Подобно тому, как эстетика империи Карла V произвела столь противоречивых и комплементарных гениев, как Веласкес, Рубенс и Рембрандт, оспоривших утверждения друг друга во всем – католика и протестанта, имперца и республиканца, – так и зарница Наполеона Бонапарта пробудила к жизни великую концепцию республики и великую концепцию империи одновременно. На двух полюсах Европы благодаря этой химической реакции вспыхнули два гения – Гойя и Делакруа, не схожие ни в чем, противоположные по взглядам и, вероятно, возненавидевшие бы друг друга при встрече. Это обычный эффект встречи ренессансных характеров; а отрицать то, что сочетание/слияние империи и республики в единой форме правления и есть типическая ренессансная черта – трудно.

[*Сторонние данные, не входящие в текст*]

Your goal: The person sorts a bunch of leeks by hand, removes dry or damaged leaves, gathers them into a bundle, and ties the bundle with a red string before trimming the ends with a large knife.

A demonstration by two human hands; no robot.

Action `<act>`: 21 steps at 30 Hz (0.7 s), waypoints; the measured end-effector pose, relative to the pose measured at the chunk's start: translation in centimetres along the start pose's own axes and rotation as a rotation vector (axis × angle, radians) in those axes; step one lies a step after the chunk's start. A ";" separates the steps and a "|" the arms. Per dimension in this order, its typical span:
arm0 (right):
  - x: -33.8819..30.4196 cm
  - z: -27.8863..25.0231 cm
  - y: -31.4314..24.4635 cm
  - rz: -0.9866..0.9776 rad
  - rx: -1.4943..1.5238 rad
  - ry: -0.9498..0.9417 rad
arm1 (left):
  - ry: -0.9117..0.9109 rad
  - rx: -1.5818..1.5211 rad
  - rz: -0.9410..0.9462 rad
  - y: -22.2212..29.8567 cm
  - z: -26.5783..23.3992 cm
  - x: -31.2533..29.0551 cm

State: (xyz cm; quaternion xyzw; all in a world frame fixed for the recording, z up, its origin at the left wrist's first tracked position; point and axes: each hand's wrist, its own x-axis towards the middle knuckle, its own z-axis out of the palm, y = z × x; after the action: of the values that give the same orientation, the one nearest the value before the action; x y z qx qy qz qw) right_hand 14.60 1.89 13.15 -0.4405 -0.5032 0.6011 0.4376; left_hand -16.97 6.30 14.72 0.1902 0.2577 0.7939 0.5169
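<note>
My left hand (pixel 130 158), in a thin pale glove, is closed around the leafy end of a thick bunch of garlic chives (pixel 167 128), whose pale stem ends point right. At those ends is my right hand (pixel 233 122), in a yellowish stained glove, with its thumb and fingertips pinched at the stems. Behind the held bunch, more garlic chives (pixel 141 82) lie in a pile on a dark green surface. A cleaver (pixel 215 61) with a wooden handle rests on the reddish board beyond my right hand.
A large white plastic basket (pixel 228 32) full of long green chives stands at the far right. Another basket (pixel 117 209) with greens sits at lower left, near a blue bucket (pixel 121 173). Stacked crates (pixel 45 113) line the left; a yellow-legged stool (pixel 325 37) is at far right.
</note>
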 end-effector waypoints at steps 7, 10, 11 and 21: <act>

В истории живописи парадокс, присущий изучению истории, виден особенно четко: в тигле, выплавляющем золото духа, варятся не просто факты – но души уникальных художников, каждый из которых равновелик миру. Метод историка-позитивиста: кропотливое сочленение фактов в ожидании результата. Но всякий факт сам по себе превосходит метод сложения: внутри одной души происходят тысячи процессов сопряжения. Историк-позитивист терпеливо ожидает, что набор фактов сложится в подобие концепции. Но всякий факт есть бесконечная вселенная; как перемешивать и вываривать алхимическое зелье из таких мастеров, как Делакруа и Гойя? Все, что мы можем: через толкование их творчества увидеть бытие как единое целое, увидеть историю как осмысленный процесс, доступный пониманию.